== Segment start ==
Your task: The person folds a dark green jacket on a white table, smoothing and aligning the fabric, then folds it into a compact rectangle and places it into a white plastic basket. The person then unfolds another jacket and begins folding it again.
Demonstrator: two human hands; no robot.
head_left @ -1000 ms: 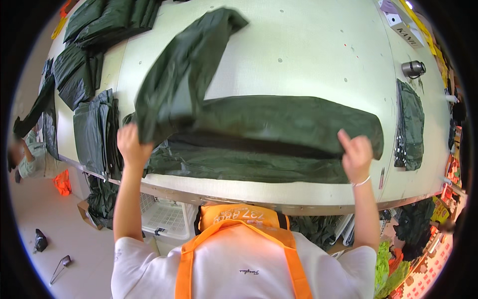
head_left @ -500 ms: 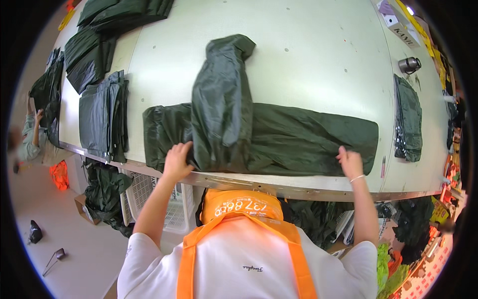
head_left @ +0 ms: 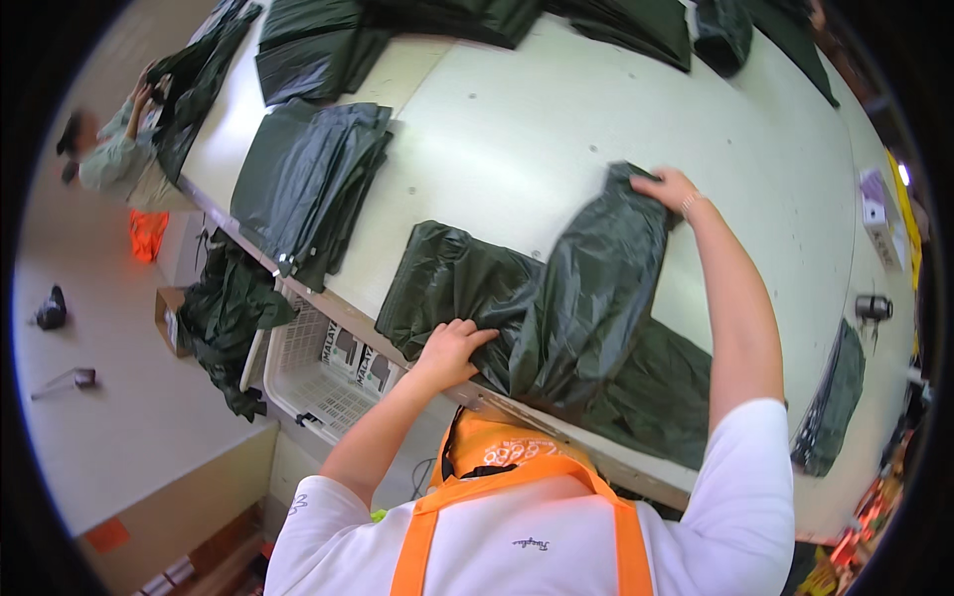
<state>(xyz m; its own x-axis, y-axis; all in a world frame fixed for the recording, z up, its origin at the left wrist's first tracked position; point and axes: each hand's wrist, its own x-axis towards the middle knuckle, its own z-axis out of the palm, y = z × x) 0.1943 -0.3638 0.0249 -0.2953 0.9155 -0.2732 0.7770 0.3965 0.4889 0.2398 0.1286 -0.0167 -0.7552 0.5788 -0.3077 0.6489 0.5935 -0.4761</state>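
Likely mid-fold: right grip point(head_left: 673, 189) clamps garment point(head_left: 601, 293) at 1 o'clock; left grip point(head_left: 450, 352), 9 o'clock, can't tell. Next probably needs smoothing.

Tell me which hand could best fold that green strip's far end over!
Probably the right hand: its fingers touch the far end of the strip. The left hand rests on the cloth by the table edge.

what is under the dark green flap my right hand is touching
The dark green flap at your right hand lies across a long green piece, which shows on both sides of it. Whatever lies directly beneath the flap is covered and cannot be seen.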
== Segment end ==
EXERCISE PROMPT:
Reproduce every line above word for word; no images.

ANSWER SPACE:
Your task: The person folds a dark green jacket on a white table, smoothing and aligning the fabric, then folds it into a compact rectangle and places it into a white plastic basket. The person then unfolds another jacket and begins folding it again.
Demonstrator: two human hands; no robot.
head_left @ -1000 ms: 
head_left @ -500 ms: 
head_left @ +0 ms: 
<state>(xyz m; its own x-axis, y-axis; all in a world frame fixed for the recording, z up, its origin at the left wrist's first tracked position; point and axes: each hand's wrist, its own x-axis towards the middle knuckle, its own z-axis out of the palm, y = z × x) 0.1943 -0.3638 0.0249 -0.2953 0.9155 -0.2732 0.7770 0.3965 0.4889 0.2398 0.1286 -0.0167 -0.7552 0.5788 -0.3077 0.6489 0.5935 -0.4761</state>
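Likely mid-fold: right grip point(head_left: 673, 189) clamps garment point(head_left: 601, 293) at 1 o'clock; left grip point(head_left: 450, 352), 9 o'clock, can't tell. Next probably needs smoothing.

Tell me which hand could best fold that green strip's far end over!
Probably the right hand: its fingers touch the far end of the strip. The left hand rests on the cloth by the table edge.

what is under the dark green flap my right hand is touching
The dark green flap at your right hand lies across a long green piece, which shows on both sides of it. Whatever lies directly beneath the flap is covered and cannot be seen.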

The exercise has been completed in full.